Lac Atitlàn

« Gringolandia »

Après une bonne nuit de sommeil et le petit-déjeuner, nous voilà repartis en direction de la gare routière, située derrière le marché. Nous découvrons les bus locaux, à savoir des anciens bus scolaires des USA, certains encore jaunes, d’autres repeints et décorés comme il se doit dans un pays latino.

Le bon véhicule est vite trouvé, les gens sont très serviables et la destination est indiquée sur le bus. Nous changeons à Chimaltenango après un parcours de toute tranquillité sur nos petites banquettes et poursuivons sur la Interamericana vers l’ouest. Une fois le bus parti, nous nous rendons compte que le trajet ne sera pas tranquille du tout ! À peine en route, une voiture nous rentre dedans. Constat de police et c’est reparti, normal. Par contre le conducteur n’aime visiblement pas prendre du retard et se met en mode pilote de formule 1 en roulant comme un malade et en dépassant tout autre véhicule. Pour limiter encore plus la perte de temps, l’assistant (celui qui récolte l’argent des billets) sort à l’arrière et monte sur le toit pour défaire les bagages pendant qu’on roule à en tout cas 100 km/h ! Même James Bond aurait été doublé pour faire ça ! Nous prions pour notre salut prenons sur nous et attendons patiemment d’arriver à Los Encuentros et descendre de ce bus endiablé, heureusement encore vivants. La descente vers Panajachel sera par contre facile, avec une première vue sur le lac Atitlàn, surnommé amicalement Gringolandia par les guatémaltèques.

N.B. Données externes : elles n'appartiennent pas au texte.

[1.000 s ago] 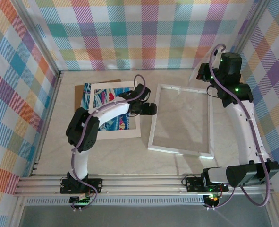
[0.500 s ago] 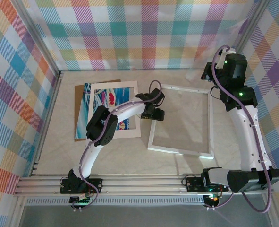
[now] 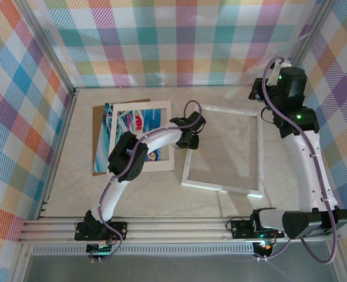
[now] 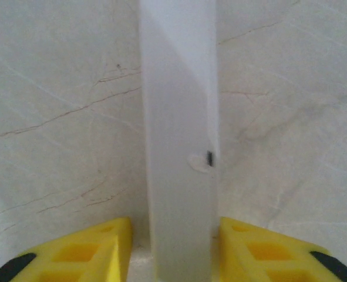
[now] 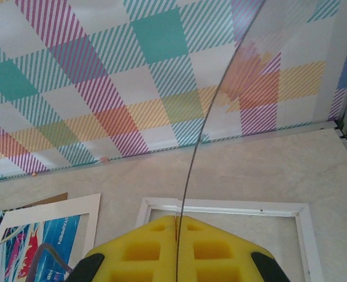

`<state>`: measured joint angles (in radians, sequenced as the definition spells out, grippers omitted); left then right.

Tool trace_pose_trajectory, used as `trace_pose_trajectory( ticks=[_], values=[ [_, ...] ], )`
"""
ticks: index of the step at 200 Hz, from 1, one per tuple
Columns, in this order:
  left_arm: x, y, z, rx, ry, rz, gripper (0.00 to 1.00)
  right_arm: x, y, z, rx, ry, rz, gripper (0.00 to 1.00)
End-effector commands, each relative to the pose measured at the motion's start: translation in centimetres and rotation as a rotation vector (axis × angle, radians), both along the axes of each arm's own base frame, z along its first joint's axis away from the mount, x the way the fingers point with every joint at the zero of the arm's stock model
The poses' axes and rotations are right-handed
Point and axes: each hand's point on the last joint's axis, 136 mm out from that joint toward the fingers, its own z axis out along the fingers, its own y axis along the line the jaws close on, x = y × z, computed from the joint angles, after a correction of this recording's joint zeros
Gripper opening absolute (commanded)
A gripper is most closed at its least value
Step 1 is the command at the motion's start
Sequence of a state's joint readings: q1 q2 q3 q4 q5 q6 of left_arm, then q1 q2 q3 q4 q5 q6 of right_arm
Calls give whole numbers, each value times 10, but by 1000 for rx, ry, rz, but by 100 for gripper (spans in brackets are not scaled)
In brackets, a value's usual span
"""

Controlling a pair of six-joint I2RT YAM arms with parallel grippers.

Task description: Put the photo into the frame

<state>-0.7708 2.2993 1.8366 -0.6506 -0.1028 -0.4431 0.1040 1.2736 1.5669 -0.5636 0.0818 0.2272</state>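
Observation:
The frame [image 3: 192,185] lies flat right of centre as a bare white border, table showing through. My left gripper [image 3: 189,143] is down on its left bar. In the left wrist view that white bar [image 4: 179,117] runs between the yellow fingers [image 4: 103,247], which stand open with a narrow gap on each side. My right gripper [image 3: 259,94] is raised at the back right, shut on a clear pane [image 5: 188,176] seen edge-on. The blue photo [image 3: 111,126] lies at the left under a white paper mat [image 3: 144,106], also seen as the photo [image 5: 38,235] from the right wrist.
A brown backing board [image 3: 98,141] lies under the photo at the far left. Checked walls close in the back and both sides. A metal rail [image 3: 179,226] runs along the near edge. The frame's far bar [image 5: 220,207] lies below the right fingers.
My left gripper moved right from the mat to the frame's left bar and its jaws narrowed around it. The frame's near left corner slid slightly left. The right arm barely shifted.

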Motion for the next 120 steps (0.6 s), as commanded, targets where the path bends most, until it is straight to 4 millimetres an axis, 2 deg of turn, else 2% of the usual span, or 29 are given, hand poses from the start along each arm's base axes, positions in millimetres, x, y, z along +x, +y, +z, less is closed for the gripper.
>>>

Le cadre est magnifique, avec deux volcans qui dominent le lac, lui-même dans un cratère. Vu le surnom, nous nous attendons à un quai rempli de touristes avec plein de ferrys et des guides qui nous sautent dessus. Rien de tout ça, de simples pontons en bois et quelques lanchas Delta Integrale, petits bateaux à moteur, qui font le tour des villages lacustres pour un prix plus que correct.

C’est pas El Nido…

Arrivés sans réservation, nous avons tout de même une petite idée sur ou poser nos sacs, à savoir à Santa Cruz La Laguna. À cet endroit il y a un club de plongée, le seul du lac, et ça nous tente bien de faire une petite immersion à 1500m. Une fois à terre, nous déchantons vite. Pas que ça soit cher, au contraire, mais tout est complet, les logements et les plongées. Bon, nous reprenons donc une lancha pour rejoindre San Marcos La Laguna, réputé pour sa tranquillité et les expatriés hippies/yoga-addicted/bio/vegan/sans gluten.

L’endroit touristique par excellence

Des enfants du village nous proposent des hostals dès l’arrivée à quai et nous les suivons, ils n’ont pas l’air bien méchants, ils reçoivent juste une limonade comme commission en amenant des clients. Après deux endroits complets, nous montons sur la colline par la route et redescendons dans un splendide parc fleuri parsemé de quelques constructions blanches jusqu’à la réception située tout en bas, au bord du lac, et demandons sans vraiment y croire s’il y a de la place et combien ça coûte. Trois minutes plus tard, nous avons une belle chambre. Le rêve cet endroit ! Sans hésiter nous allons sur le ponton privé et nous jetons à l’eau, complètement seuls, alors que le soleil se couche gentiment. Ça y est, nous sommes en vacances.

Vue depuis la chambre
Plongeoir

Le matin suivant nous sommes debout de bonne heure et après un banana-milkshake et un café nous nous baignons à nouveau afin de bien nous réveiller (l’eau doit être à environ 20°C) et décidons de faire une petite ballade le long de la côte jusqu’au village suivant pour bien mériter notre desajuno. Le village où nous arrivons n’est pas du tout touristique et nous faisons le tour de celui-là avant de prendre une lancha nous mènera ensuite à San Pedro La Laguna, endroit le plus connu du lac. Et en effet, on ressent plus le Gringolandia ici. Plein de bateaux, plein de bars, plein de stands de souvenirs et du bruit ! Nous y passerons tout de même une bonne heure, confortablement assis sur une terrasse en sirotant un café-glacé et faisant des affaires : une écharpe pour Melanie et du banana- et choco-bread Pitt pour Claudio.

En promenade…
Logement traditionnel des Indigenos
C’est un lac oui.
On ne se lasse pas de la vue.

De retour à San Marcos il est temps de profiter une dernière fois du lac, car le lendemain c’est départ de bonne heure en direction des montagnes.